Adding Agoda’s overseas inventory could be a boon for Meituan, which today only has about 200,000 foreign hotels listed on its platform.

UPDATE 9:15 am ET: Priceline has filed a form with the U.S. Securities and Exchange Commission that confirms the above details we reported earlier.

Todd Henrich, global head of corporate development at Priceline, said in a statement, “We are excited to support Meituan-Dianping, the well-recognized leader in China’s local services industry. Our commercial relationship between Agoda.com and Meituan-Dianping will help each company benefit from the other’s expertise and capitalize on the opportunities presented by China’s exceptionally large travel market.”

The latest funding places a valuation of more than $30 billion on Meituan-Dianping.

New CEO’s First Move

Glenn Fogel became chief executive of Priceline Group at the start of this year after a long career in corporate development for the company that included acquisitions of Agoda and Booking.com and a strategic stake in Ctrip, China’s largest online travel agency.

In September, Fogel said that Asia was a key immediate growth area for his company  while speaking at Skift Global Forum in New York. He said that Agoda is performing well throughout Asia.

Meituan-Dianping was born from the merger of Meituan, a food delivery and group buying company, and Tencent-backed Dianping, a restaurant review app. The company now calls itself China’s third-largest online consumer marketplace after Alibaba and JD. It claims a user base of more than 260 million shoppers.

Its consumer marketplace brands offer a mix of Yelp, Groupon, Open Table, and Uber-style business models for more than 200 various goods and services. For example, it says its brand Maoyan Weying is China’s largest online seller of movie tickets and restaurant reservations.

Its travel and leisure business debuted in 2013 but was formalized this spring as the Meituan Travel brand.

The latest funding piles onto past mega-rounds. In 2016 it raised more than $3.3 billion.

Spreading Its Bets

Priceline has now opened another flank in its battle in China. It already was making advance via its deals with Ctrip — which controls at least half of China’s online travel market bookings if you include its 45-percent owned partner Qunar.

Priceline holds slightly more than four percent of Ctrip’s equity. When adding in its convertible debt stake, that stake hits nine percent, as Skift Research noted in its 2017 deep dive into Priceline’s competitive position.

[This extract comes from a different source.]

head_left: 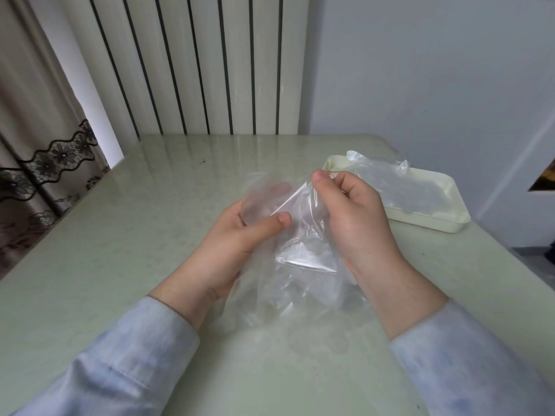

The current agreement allows Priceline to own up to 15 percent of Ctrip.

It is notable that Priceline Group chose to spend its cash on expanding its portfolio in China rather than investing further in Ctrip, which is almost unprofitable after stock-based compensation is taken into account.

From the outside, it appears that this deal is primarily about Priceline both hedging its bets in China and broadening its commercial relationships.

While Booking.com benefits from the Ctrip arrangement, Agoda will benefit from the Meituan commercial relationship — leveraging different inventory on different marketplaces, according to the source.

The inventory itself also differs. Ctrip has a lock on many chains and high-end properties in so-called “first-tier” cities like Beijing. In contrast, Meituan says it has more than 340,000 domestic hotels, which tend to be below that top-tier properties and tend to be located in cities that are not as large — and where Ctrip and its sister brand Qunar have not made as many in-roads.

More broadly latest Meituan-Dianping funding reflects a broader battle between China’s major tech players for dominance between tech giants Tencent and Alibaba.

Tencent’s arch-rival Alibaba had an early stake in Meituan-Dianping as well. But it is unclear if the company has diminished its stake as of this round. Alibaba also sells travel via its Fliggy brand and lets users pay with its Alipay service.

As for Priceline, this may be just the opening gambit by Fogel. His company may seek additional foreign investments and acquisitions. It recently was sitting on a large pile of cashthat has kept growing this year. Some of the cash has been earned overseas and, some have previously speculated, may be best deployed overseas rather than repatriated to the U.S.